# Task prompt
Only the lines containing the string "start" are needed; copy all of them from the listing.
══════════════════════════════
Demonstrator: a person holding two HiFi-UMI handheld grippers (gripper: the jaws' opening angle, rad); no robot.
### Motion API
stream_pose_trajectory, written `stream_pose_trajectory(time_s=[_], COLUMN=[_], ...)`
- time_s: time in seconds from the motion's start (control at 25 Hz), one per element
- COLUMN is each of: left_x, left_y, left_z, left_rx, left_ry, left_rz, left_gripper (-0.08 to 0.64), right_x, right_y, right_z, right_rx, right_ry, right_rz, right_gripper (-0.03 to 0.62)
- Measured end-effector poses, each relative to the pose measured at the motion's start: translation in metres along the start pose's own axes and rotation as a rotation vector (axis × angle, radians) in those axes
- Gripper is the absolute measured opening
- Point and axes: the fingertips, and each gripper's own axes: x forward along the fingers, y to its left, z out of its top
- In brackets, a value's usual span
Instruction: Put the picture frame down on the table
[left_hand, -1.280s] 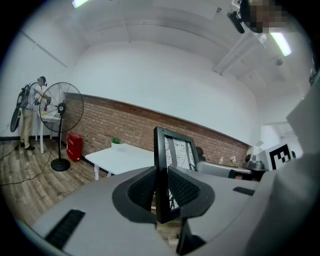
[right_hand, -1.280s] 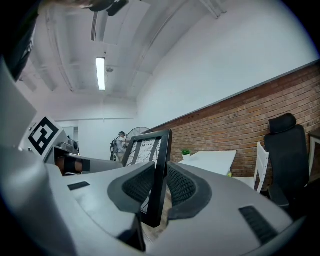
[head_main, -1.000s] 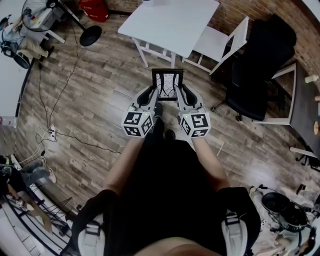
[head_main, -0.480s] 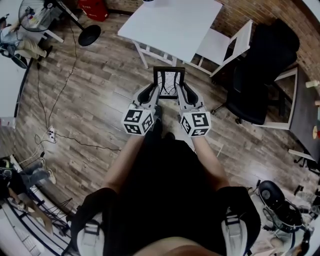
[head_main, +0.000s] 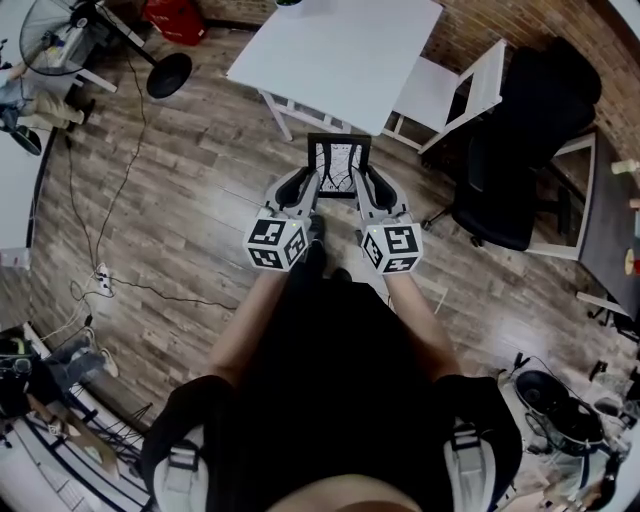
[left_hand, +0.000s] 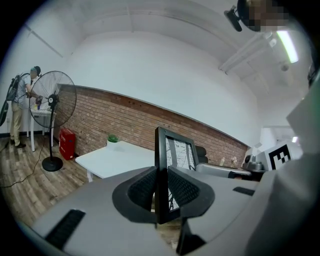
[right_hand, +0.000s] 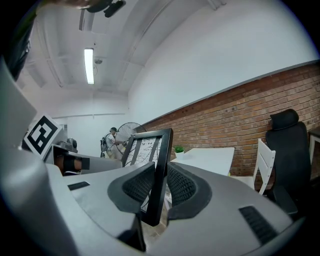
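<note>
I hold a black picture frame (head_main: 337, 165) with a white, line-patterned picture in the air between both grippers, above the wooden floor. My left gripper (head_main: 314, 184) is shut on its left edge (left_hand: 161, 172). My right gripper (head_main: 360, 183) is shut on its right edge (right_hand: 160, 170). The frame stands upright in both gripper views. The white table (head_main: 340, 50) lies just ahead of the frame; it also shows as the white table (left_hand: 117, 157) in the left gripper view and the white table (right_hand: 207, 157) in the right one.
A white chair (head_main: 450, 90) stands to the table's right and a black office chair (head_main: 525, 130) further right. A standing fan (head_main: 100, 40) and a red can (head_main: 185, 15) are at the far left. Cables (head_main: 110, 180) trail over the floor. A small green plant (left_hand: 113, 139) sits on the table.
The view has drifted slightly, so the table sits a little nearer in it. Both grippers keep their hold on the frame, which has barely moved.
</note>
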Motion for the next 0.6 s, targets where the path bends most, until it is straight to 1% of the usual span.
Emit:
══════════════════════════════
# Written answer
- time_s: time in seconds from the motion's start (control at 25 Hz), one per element
- Measured end-effector poses, each relative to the pose measured at the motion's start: translation in metres along the start pose's own axes and rotation as a rotation vector (axis × angle, radians) in those axes

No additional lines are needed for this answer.